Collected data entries
----------

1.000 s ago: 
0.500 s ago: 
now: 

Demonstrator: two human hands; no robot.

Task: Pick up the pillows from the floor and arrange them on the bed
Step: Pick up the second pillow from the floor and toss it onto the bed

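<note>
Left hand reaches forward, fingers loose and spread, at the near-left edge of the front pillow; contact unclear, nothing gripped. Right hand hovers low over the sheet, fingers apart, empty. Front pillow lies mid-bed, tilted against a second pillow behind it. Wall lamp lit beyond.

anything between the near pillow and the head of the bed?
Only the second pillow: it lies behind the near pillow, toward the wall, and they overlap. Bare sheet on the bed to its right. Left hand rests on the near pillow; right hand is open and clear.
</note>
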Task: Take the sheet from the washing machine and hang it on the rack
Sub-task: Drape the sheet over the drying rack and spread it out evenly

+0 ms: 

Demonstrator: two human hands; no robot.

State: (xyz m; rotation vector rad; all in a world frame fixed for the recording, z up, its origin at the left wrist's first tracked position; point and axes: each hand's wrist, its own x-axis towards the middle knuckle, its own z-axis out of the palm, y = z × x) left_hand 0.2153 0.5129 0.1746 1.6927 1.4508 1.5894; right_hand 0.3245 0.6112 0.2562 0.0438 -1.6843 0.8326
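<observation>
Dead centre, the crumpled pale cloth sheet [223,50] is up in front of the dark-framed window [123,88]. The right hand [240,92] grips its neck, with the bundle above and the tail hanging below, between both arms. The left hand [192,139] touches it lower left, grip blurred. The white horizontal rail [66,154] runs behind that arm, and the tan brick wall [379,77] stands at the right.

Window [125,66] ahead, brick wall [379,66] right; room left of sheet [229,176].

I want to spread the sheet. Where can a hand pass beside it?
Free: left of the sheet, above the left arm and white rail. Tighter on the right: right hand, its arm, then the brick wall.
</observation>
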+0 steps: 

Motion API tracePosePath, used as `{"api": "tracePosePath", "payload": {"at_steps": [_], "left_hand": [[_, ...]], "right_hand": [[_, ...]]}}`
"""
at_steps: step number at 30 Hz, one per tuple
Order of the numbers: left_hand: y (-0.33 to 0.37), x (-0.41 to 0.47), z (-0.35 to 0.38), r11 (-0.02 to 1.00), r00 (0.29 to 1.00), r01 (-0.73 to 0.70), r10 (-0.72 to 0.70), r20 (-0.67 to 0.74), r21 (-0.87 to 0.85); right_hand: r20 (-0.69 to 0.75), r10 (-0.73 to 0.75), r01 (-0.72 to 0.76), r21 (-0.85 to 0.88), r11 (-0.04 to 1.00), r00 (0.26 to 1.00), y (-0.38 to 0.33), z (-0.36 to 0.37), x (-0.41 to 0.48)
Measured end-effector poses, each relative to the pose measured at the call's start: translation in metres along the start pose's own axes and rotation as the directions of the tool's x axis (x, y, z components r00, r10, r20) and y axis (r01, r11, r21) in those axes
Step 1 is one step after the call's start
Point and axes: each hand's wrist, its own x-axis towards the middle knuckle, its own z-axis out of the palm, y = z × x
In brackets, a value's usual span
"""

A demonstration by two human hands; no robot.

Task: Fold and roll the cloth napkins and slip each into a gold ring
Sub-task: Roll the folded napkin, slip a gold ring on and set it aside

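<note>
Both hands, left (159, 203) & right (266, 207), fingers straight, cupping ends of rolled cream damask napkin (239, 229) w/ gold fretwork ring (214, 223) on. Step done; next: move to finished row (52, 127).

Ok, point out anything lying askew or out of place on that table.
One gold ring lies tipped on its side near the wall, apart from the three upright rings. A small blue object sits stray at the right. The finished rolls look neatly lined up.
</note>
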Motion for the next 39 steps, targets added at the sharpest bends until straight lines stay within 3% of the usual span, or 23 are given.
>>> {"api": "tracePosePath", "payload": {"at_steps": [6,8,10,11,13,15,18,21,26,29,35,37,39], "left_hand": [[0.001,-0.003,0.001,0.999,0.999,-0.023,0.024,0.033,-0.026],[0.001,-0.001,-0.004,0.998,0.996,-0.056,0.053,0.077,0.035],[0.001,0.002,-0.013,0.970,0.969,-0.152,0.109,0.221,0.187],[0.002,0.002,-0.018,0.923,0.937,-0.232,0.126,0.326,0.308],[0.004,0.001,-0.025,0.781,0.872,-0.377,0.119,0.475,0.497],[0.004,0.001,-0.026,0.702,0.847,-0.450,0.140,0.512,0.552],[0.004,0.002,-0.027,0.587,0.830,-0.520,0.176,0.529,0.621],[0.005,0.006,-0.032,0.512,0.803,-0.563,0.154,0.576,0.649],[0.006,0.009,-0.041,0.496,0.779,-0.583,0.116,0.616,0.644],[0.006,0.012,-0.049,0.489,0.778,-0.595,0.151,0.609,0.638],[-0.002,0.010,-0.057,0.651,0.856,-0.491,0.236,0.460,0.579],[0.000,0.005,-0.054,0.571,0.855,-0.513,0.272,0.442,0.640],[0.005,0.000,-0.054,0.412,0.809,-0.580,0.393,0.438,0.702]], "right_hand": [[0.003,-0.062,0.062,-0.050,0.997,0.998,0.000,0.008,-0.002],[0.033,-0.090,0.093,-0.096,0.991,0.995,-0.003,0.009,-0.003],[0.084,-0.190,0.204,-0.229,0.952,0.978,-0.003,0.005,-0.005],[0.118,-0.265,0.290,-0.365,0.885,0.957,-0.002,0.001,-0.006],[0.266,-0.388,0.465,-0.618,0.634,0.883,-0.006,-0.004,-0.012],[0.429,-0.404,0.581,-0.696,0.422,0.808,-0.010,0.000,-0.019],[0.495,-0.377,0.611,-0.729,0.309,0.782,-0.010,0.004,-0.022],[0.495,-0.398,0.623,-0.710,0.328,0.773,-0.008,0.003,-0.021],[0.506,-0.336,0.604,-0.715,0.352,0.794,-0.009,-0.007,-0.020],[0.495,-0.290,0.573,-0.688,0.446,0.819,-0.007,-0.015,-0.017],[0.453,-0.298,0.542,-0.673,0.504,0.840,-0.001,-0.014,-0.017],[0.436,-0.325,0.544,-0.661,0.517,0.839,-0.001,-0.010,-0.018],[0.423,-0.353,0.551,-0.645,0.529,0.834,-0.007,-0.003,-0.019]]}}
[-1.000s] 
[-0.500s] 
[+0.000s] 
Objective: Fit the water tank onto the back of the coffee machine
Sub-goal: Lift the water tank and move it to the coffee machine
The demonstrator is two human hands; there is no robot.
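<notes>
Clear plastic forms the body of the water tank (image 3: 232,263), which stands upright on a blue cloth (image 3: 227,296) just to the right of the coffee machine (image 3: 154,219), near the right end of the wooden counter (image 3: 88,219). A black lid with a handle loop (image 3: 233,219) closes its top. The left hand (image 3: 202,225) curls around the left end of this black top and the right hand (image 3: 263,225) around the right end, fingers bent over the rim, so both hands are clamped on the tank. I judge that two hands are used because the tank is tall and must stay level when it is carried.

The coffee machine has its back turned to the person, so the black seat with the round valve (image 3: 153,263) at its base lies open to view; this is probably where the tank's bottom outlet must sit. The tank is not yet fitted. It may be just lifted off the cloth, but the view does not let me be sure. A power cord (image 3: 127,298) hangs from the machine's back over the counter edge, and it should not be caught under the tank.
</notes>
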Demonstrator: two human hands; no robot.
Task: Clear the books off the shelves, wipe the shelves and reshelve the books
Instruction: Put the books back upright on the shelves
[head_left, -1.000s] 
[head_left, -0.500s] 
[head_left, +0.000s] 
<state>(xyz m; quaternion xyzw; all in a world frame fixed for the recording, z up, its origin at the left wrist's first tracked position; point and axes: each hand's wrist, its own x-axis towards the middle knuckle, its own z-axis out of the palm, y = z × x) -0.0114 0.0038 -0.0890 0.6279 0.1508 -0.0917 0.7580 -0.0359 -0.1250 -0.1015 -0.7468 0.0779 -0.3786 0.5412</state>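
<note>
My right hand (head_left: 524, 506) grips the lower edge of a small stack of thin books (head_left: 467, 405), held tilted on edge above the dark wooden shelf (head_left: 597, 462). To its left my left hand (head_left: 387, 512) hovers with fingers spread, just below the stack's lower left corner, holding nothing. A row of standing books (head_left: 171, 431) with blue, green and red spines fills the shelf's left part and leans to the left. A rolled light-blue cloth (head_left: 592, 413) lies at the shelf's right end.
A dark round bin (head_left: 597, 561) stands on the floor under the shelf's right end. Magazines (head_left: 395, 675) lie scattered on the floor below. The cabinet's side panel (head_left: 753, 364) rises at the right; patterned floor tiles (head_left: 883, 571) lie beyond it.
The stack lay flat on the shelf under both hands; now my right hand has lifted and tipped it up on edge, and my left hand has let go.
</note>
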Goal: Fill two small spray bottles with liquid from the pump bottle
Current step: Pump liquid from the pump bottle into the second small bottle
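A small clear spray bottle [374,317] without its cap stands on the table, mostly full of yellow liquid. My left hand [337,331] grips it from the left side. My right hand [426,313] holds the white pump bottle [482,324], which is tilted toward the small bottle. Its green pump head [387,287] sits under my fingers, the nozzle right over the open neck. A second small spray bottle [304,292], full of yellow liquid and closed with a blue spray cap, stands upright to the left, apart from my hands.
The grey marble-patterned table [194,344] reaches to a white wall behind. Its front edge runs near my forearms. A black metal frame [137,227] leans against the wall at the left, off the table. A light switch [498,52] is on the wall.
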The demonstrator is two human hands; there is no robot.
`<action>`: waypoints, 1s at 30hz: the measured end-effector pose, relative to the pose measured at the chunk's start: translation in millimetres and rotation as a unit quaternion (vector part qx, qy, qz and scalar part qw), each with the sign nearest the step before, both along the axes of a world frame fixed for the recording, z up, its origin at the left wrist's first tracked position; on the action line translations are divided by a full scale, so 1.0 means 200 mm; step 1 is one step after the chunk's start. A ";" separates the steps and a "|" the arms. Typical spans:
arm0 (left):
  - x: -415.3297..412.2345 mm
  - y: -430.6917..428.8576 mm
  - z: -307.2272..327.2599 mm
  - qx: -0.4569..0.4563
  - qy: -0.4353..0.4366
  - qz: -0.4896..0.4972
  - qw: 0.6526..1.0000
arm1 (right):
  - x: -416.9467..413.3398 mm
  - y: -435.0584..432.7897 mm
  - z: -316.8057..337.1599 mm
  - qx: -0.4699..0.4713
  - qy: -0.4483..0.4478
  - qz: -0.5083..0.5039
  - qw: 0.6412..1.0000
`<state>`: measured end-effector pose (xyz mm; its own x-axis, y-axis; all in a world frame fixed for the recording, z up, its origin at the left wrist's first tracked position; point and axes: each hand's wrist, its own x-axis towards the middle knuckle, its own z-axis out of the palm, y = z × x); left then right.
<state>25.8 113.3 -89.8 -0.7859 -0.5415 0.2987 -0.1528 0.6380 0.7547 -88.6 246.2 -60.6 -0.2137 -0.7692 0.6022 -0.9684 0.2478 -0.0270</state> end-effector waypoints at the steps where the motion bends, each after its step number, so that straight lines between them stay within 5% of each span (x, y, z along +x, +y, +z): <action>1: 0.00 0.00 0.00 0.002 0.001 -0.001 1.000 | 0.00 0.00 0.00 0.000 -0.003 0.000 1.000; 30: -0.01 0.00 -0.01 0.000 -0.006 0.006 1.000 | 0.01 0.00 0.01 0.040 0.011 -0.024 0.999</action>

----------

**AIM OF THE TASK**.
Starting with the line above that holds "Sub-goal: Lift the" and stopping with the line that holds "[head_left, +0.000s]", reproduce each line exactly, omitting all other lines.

**TASK RESPONSE**.
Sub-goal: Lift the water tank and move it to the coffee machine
The demonstrator is two human hands; there is no robot.
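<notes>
Clear plastic forms the body of the water tank (image 3: 232,263), which stands upright on a blue cloth (image 3: 227,296) just to the right of the coffee machine (image 3: 154,219), near the right end of the wooden counter (image 3: 88,219). A black lid with a handle loop (image 3: 233,219) closes its top. The left hand (image 3: 202,225) curls around the left end of this black top and the right hand (image 3: 263,225) around the right end, fingers bent over the rim, so both hands are clamped on the tank. I judge that two hands are used because the tank is tall and must stay level when it is carried.

The coffee machine has its back turned to the person, so the black seat with the round valve (image 3: 153,263) at its base lies open to view; this is probably where the tank's bottom outlet must sit. The tank is not yet fitted. It may be just lifted off the cloth, but the view does not let me be sure. A power cord (image 3: 127,298) hangs from the machine's back over the counter edge, and it should not be caught under the tank.
</notes>
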Demonstrator: two human hands; no robot.
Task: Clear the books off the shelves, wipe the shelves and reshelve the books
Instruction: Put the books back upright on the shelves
[head_left, -1.000s] 
[head_left, -0.500s] 
[head_left, +0.000s] 

The answer given above is complete.